The arc has a length of ln(sqrt2+1).

Explanation:

For a function in the form y=f(x), the arc length from [a,b] is given by

L=int_a^bsqrt(1+(dy/dx)^2)dx.

The given function y=lnsecx is in the form y=f(x), so we'll use the above formula. Furthermore, [a,b]=[0,pi/4], so these are our integral's bounds.

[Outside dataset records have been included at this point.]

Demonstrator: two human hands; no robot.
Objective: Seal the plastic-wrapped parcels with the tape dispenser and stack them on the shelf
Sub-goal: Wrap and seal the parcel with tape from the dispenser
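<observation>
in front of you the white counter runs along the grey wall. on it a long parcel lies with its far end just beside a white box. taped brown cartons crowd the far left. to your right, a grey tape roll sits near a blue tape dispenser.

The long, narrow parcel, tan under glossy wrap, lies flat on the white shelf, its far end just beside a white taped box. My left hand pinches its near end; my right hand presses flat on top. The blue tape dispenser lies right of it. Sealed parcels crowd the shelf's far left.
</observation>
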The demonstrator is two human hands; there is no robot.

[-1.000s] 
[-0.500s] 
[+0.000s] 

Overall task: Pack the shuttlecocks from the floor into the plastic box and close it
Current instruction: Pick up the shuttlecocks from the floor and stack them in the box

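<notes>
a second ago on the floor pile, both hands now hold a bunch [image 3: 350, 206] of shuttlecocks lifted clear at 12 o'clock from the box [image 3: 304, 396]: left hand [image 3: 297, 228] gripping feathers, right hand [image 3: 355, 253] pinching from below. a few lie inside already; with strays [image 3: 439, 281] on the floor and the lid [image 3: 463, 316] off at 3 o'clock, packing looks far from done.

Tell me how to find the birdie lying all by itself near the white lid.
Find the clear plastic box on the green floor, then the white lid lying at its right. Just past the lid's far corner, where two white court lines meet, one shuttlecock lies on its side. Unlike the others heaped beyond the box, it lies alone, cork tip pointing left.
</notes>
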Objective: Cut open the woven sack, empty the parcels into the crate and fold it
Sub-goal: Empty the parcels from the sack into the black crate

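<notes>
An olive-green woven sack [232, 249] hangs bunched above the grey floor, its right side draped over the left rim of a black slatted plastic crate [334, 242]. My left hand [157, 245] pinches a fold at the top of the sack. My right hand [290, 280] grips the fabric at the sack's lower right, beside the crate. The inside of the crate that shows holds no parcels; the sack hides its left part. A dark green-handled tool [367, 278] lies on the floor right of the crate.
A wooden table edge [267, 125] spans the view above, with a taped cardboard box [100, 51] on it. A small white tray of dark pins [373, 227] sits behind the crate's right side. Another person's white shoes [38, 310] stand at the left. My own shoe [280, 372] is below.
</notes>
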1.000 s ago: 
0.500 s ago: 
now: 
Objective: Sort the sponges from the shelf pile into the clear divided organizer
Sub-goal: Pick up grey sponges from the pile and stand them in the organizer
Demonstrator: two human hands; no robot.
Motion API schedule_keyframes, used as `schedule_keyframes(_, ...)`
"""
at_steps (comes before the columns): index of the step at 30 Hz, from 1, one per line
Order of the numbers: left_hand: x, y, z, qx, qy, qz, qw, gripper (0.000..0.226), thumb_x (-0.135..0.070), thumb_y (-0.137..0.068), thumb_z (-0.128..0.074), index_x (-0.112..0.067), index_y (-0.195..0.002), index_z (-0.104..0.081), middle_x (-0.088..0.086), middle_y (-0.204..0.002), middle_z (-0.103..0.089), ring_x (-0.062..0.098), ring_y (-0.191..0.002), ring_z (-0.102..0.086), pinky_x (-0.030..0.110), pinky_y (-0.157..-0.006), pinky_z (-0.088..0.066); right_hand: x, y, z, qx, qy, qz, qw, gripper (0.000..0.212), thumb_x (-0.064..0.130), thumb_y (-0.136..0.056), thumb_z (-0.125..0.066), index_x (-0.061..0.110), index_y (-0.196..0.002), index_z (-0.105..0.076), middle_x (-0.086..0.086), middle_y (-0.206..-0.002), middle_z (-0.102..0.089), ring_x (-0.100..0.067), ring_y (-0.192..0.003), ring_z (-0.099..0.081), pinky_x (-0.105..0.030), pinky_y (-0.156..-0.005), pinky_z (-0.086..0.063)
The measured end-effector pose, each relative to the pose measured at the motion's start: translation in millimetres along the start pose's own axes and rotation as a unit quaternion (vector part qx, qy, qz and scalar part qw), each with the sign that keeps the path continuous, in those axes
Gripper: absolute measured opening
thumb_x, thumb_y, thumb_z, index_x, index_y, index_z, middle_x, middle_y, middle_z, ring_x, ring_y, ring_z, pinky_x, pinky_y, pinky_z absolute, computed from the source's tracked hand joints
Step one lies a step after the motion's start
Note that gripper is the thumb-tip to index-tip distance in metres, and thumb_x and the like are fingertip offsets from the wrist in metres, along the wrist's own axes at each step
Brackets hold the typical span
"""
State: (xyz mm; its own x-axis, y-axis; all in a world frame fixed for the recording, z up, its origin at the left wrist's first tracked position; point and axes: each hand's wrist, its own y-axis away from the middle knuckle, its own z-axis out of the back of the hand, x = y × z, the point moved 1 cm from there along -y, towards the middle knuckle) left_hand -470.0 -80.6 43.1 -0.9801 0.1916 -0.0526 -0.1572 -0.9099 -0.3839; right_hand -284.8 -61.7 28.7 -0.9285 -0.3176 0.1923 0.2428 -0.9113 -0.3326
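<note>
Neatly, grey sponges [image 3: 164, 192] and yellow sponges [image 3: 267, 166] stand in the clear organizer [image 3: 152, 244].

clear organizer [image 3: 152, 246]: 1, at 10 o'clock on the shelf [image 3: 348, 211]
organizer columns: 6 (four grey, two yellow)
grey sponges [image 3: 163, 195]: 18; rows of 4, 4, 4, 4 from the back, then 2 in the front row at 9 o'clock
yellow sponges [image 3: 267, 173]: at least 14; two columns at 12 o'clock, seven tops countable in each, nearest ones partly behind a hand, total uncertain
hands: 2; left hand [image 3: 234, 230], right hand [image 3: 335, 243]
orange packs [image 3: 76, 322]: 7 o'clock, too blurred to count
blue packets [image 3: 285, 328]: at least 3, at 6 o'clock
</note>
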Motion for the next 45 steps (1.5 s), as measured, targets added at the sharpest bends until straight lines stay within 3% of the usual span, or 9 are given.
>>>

Differentiate using the Chain Rule:

y=lnsecx
(dy)/dx=1/secx*d/dxsecx

dy/dx=(cancelsecxtanx)/(cancelsecx)

dy/dx=tanx

Then,

L=int_0^(pi/4)sqrt(1+tan^2x)dx

Recall the identity 1+tan^2x=sec^2x. Then we get

L=int_0^(pi/4)sqrt(sec^2x)dx

L=int_0^(pi/4)secxdx

This is a common integral and worth memorizing. In general,

intsecxdx=ln|secx+tanx|+C

Then,

int_0^(pi/4)secxdx=ln(secx+tanx)|_0^(pi/4)

Absolute value bars are dropped because secant and tangent are positive on [0, pi/4].

=ln(sec(pi/4)+tan(pi/4))-ln(sec(0)+tan(0))

=ln(sqrt2+1)-ln(1)

=ln(sqrt2+1)

The arc has a length of ln(sqrt2+1).